··· Data excerpt

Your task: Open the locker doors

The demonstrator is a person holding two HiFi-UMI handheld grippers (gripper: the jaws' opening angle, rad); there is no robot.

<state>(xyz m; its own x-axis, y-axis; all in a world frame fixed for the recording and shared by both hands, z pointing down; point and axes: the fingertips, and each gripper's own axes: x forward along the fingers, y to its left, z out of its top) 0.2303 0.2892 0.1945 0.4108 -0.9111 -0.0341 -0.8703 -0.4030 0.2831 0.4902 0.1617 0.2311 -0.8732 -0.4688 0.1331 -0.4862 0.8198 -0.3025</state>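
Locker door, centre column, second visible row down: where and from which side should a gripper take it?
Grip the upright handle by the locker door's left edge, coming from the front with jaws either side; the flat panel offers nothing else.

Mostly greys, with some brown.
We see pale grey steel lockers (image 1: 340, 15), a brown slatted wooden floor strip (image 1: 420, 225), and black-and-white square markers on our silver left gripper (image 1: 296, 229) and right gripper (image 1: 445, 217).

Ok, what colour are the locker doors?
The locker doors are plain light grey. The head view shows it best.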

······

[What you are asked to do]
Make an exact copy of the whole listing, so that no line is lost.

[Task response]
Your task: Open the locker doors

The demonstrator is a person holding two HiFi-UMI handheld grippers (gripper: the jaws' opening angle, rad); there is no robot.

<state>(xyz m; its own x-axis, y-axis; all in a world frame fixed for the recording and shared by both hands, z pointing down; point and axes: the fingertips, and each gripper's own axes: x forward along the fingers, y to its left, z out of its top) 0.2303 0.2892 0.1945 0.4108 -0.9111 -0.0341 -0.8703 -0.4030 0.2831 0.4902 0.1617 0.2311 -0.8732 -0.4688 0.1331 -0.4862 0.8198 -0.3025</state>
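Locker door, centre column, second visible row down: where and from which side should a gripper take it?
Grip the upright handle by the locker door's left edge, coming from the front with jaws either side; the flat panel offers nothing else.

Mostly greys, with some brown.
We see pale grey steel lockers (image 1: 340, 15), a brown slatted wooden floor strip (image 1: 420, 225), and black-and-white square markers on our silver left gripper (image 1: 296, 229) and right gripper (image 1: 445, 217).

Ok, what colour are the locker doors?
The locker doors are plain light grey. The head view shows it best.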

With this, the answer is complete.